▶ [What you need to do] Up to and including the line with "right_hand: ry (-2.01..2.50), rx", restate the records below word for word, beginning with their first line.

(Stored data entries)
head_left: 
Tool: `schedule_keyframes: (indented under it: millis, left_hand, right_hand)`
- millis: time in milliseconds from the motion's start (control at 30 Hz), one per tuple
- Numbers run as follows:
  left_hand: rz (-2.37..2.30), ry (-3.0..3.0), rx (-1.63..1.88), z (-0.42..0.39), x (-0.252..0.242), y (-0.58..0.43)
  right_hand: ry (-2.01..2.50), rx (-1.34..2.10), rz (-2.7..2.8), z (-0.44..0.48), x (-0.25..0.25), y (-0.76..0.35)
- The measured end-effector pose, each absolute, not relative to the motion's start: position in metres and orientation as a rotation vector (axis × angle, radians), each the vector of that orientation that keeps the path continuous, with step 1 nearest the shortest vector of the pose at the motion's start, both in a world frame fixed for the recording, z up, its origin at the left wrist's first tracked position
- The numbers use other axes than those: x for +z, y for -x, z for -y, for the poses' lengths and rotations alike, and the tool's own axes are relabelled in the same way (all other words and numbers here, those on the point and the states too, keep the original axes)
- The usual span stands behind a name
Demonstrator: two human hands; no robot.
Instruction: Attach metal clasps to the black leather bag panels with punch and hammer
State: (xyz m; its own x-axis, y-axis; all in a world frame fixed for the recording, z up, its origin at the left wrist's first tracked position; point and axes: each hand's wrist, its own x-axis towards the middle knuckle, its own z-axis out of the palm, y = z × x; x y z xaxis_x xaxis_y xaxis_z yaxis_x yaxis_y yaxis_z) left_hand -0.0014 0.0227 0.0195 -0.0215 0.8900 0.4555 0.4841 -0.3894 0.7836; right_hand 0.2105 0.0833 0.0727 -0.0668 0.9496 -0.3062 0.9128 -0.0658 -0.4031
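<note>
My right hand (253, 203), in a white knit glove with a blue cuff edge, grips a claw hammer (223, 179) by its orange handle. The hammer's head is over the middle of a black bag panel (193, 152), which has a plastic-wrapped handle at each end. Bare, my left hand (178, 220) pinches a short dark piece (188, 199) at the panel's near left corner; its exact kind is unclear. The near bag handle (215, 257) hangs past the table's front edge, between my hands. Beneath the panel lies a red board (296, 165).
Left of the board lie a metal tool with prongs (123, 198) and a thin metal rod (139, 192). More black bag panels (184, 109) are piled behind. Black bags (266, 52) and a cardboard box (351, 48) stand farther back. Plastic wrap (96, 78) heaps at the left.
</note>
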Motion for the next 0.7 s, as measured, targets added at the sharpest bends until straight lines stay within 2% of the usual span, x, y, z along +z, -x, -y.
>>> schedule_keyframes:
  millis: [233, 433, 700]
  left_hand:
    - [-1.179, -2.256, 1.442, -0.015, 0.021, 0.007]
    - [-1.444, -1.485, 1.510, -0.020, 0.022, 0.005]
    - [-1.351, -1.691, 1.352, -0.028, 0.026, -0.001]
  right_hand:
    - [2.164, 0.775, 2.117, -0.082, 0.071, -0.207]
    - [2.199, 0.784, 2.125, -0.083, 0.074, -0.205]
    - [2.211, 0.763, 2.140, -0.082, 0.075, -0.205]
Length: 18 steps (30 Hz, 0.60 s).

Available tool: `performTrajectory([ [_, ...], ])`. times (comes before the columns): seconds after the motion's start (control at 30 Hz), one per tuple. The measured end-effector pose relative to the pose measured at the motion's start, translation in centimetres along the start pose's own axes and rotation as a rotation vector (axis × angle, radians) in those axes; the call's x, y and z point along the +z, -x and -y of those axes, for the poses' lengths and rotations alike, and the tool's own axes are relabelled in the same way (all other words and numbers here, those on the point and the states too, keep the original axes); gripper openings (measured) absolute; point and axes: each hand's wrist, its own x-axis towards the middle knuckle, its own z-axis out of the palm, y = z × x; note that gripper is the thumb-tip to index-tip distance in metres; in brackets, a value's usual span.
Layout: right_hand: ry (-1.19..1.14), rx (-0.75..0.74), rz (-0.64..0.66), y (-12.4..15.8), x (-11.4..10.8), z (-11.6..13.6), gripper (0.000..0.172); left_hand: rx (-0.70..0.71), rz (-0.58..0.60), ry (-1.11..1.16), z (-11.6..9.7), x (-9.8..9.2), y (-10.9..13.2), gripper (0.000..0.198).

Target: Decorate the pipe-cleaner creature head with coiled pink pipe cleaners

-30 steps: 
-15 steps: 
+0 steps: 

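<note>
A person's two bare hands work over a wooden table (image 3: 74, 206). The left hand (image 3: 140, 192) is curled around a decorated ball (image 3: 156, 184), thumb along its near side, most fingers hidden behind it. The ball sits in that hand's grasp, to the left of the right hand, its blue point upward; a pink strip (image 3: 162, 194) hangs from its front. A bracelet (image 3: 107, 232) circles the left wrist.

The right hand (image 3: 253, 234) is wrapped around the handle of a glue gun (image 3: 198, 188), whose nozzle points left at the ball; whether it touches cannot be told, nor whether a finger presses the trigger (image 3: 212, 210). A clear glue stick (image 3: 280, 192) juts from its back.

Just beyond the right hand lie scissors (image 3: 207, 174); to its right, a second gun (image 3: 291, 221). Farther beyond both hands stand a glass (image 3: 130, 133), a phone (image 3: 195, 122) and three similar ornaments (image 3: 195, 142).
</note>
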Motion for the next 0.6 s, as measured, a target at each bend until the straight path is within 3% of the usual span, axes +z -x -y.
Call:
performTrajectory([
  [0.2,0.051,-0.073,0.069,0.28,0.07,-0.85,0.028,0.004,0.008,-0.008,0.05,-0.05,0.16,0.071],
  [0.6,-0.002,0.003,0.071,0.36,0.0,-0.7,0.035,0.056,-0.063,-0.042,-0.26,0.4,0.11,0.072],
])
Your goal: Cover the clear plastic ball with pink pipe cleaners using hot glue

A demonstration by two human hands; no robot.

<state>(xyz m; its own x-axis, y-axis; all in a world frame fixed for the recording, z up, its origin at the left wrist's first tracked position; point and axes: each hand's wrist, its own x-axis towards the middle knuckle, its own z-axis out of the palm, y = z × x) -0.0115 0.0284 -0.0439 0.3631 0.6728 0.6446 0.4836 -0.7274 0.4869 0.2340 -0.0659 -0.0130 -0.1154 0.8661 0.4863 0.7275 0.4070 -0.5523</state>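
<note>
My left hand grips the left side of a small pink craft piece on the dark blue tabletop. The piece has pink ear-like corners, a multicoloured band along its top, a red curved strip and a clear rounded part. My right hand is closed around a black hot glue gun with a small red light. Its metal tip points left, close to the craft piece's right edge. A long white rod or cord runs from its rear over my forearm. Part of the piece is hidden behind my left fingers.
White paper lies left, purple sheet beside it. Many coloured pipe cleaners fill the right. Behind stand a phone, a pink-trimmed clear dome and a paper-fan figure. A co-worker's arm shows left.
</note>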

▶ [Task response]
head_left: 
Tool: `schedule_keyframes: (indented under it: millis, left_hand, right_hand)`
- millis: time in milliseconds from the motion's start (control at 30 Hz), one per tuple
- Numbers run as follows:
  left_hand: rz (-2.37..2.30), ry (-3.0..3.0), rx (-1.63..1.88), z (-0.42..0.39), x (-0.252..0.242), y (-0.58..0.43)
  right_hand: ry (-2.01..2.50), rx (-1.34..2.10), rz (-2.7..2.8), z (-0.44..0.48), x (-0.25..0.25), y (-0.76..0.35)

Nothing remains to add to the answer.